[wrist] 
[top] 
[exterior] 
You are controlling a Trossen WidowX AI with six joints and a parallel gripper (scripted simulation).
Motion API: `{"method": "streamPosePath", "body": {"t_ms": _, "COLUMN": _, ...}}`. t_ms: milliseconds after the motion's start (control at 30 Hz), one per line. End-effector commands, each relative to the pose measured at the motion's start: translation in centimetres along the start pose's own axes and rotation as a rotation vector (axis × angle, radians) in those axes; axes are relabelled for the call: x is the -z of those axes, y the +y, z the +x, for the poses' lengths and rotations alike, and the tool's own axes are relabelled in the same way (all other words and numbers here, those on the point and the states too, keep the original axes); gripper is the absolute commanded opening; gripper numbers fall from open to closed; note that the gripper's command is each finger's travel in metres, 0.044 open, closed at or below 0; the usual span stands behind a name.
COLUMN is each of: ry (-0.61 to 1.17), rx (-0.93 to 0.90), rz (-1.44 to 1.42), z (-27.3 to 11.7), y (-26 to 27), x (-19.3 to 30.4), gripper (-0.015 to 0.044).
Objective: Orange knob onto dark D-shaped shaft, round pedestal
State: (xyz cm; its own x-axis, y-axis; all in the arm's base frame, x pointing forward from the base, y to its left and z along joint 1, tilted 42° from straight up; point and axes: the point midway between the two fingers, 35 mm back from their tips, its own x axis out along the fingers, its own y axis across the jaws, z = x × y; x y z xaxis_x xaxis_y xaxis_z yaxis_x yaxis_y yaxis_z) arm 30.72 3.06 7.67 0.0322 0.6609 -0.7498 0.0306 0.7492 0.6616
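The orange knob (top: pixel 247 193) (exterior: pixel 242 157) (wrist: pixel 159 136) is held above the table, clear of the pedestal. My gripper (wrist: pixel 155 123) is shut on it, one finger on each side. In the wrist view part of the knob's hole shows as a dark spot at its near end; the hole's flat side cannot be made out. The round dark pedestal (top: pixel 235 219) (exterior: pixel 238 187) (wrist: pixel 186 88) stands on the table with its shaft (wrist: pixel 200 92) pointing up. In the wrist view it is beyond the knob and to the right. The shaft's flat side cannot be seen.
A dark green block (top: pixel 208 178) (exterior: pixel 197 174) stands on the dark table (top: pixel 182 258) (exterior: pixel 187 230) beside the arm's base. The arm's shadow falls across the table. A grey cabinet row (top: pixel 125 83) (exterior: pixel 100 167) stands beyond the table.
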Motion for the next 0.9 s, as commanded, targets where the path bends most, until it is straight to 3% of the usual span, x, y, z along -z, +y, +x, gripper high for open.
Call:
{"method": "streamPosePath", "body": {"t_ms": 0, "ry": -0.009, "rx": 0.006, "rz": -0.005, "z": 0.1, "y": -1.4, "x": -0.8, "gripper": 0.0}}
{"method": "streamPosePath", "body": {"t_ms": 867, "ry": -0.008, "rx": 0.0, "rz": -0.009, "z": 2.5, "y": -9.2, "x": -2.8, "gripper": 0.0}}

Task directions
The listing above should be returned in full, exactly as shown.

Answer to this problem
[wrist] 
[top] 
[exterior] 
You are controlling a Trossen WidowX AI with six joints and a parallel gripper (scripted simulation).
Motion API: `{"method": "streamPosePath", "body": {"t_ms": _, "COLUMN": _, ...}}`. t_ms: milliseconds after the motion's start (control at 30 Hz), one per line. End-effector commands, each relative to the pose measured at the motion's start: translation in centimetres along the start pose's own axes and rotation as a rotation vector (axis × angle, radians) in those axes; axes are relabelled for the call: x is the -z of those axes, y the +y, z the +x, for the poses' lengths and rotations alike, and the tool's own axes are relabelled in the same way (all other words and numbers here, those on the point and the states too, keep the original axes); gripper is the absolute commanded opening; gripper numbers fall from open to closed; note that the gripper's command is each finger's travel in metres, 0.044 open, closed at or below 0; the usual span stands behind a name.
COLUMN is each of: ry (-0.61 to 1.17), rx (-0.93 to 0.90), rz (-1.44 to 1.42), z (-27.3 to 11.7), y (-26 to 27), x (-19.3 to 30.4), gripper (-0.015 to 0.044).
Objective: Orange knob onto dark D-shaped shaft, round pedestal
State: (xyz cm; its own x-axis, y-axis; all in the arm's base frame, x pointing forward from the base, y to its left and z along joint 1, tilted 42° from straight up; point and axes: the point midway between the two fingers, 35 mm back from their tips, its own x axis out along the fingers, its own y axis across the jaws, z = x × y; x y z xaxis_x xaxis_y xaxis_z yaxis_x yaxis_y yaxis_z) arm 30.72 3.06 7.67 0.0322 0.6609 -0.7498 0.0306 0.7492 0.6616
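The orange knob (top: pixel 247 193) (exterior: pixel 242 157) (wrist: pixel 159 136) is held above the table, clear of the pedestal. My gripper (wrist: pixel 155 123) is shut on it, one finger on each side. In the wrist view part of the knob's hole shows as a dark spot at its near end; the hole's flat side cannot be made out. The round dark pedestal (top: pixel 235 219) (exterior: pixel 238 187) (wrist: pixel 186 88) stands on the table with its shaft (wrist: pixel 200 92) pointing up. In the wrist view it is beyond the knob and to the right. The shaft's flat side cannot be seen.
A dark green block (top: pixel 208 178) (exterior: pixel 197 174) stands on the dark table (top: pixel 182 258) (exterior: pixel 187 230) beside the arm's base. The arm's shadow falls across the table. A grey cabinet row (top: pixel 125 83) (exterior: pixel 100 167) stands beyond the table.
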Motion for the next 0.9 s, as commanded, targets where the path bends most, until it is straight to 3% of the usual span, x, y, z along -z, +y, +x, gripper high for open.
Call:
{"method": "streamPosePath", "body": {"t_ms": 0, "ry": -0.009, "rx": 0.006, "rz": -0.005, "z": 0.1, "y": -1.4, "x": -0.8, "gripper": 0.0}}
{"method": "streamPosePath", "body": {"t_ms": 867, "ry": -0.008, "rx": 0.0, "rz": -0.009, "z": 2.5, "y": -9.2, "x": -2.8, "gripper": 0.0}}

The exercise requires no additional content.